Aunque nuestra Comunitat goza de un nivel de vida ciertamente envidiable y en muchos aspectos estamos a la cabeza española o europea, también hay segmentos en los que ostentamos tristes récords que hablan de una realidad que en demasiadas ocasiones nos empeñamos en no ver. Esta semana se ha conocido un dato escalofriante: Palma es la ciudad en la que se registra una tasa mayor de muertes por sobredosis de drogas, por delante de capitales como Madrid, Barcelona, Valencia o Bilbao. Resulta increíble e indignante.
La prevalencia de una población drogodependiente estable o creciente nos indicaf, sin duda, que entre nosotros existe una marginalidad enquistada difícil de erradicar. Porque aunque la drogadicción constituya un universo personal e individual, también lleva aparejado un submundo de relaciones con la delincuencia, la indigencia, la enfermedad, la soledad, la violencia, la prostitución y el maltrato. Todo ello conforma un círculo cerrado del que es extraordinariamente difícil salir, y un mundo hermético al que también resulta complicado acceder. De ahí que los esfuerzos realizados en materia de resocialización de las personas afectadas fracasen a menudo.

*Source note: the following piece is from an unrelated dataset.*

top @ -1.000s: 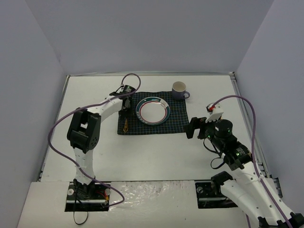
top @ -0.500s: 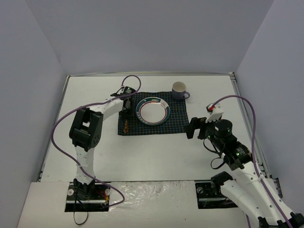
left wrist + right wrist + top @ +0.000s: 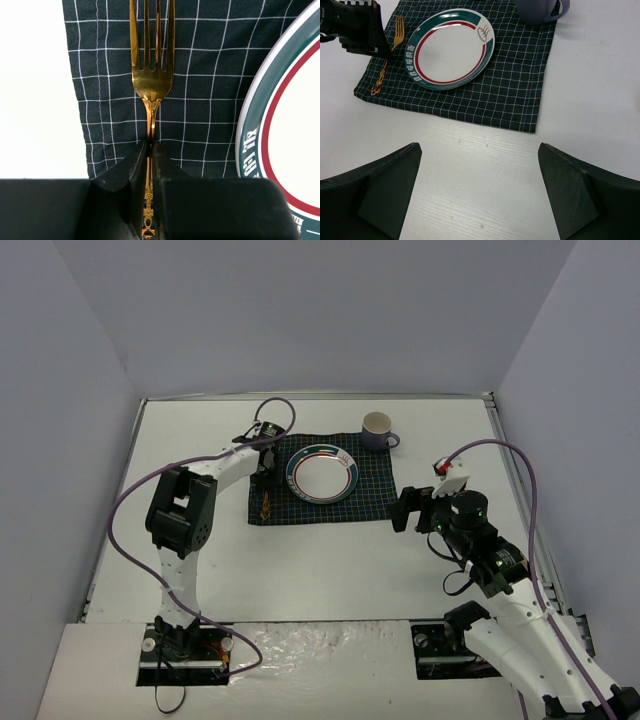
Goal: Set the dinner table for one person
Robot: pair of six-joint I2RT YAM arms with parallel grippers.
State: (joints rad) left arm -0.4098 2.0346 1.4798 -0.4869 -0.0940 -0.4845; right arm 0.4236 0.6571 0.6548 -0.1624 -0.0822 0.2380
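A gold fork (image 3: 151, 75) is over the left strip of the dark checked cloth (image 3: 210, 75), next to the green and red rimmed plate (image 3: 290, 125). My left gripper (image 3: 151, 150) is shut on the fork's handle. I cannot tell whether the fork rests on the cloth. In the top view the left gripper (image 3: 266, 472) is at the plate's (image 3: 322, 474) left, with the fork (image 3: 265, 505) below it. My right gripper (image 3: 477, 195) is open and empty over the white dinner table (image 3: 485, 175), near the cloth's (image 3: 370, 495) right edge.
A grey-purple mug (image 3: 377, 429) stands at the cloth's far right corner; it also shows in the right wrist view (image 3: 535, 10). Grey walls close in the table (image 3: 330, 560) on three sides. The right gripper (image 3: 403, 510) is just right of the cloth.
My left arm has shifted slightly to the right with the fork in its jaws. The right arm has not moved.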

La clave en ese siniestro ámbito es la prevención, la necesidad imperiosa de proteger a los menores para evitar que caigan en la tentación de dar el paso hacia ese camino sin salida. Y, claro, los mecanismos de asistencia social necesarios para procurar que la calidad de vida de quienes están enfermos, desamparados o desprotegidos no decaiga hasta extremos intolerables. Hay que insistir siempre en las alternativas saludables, pero también hay que prever estrategias para mantener la dignidad de quienes ya han perdido la batalla contra la droga.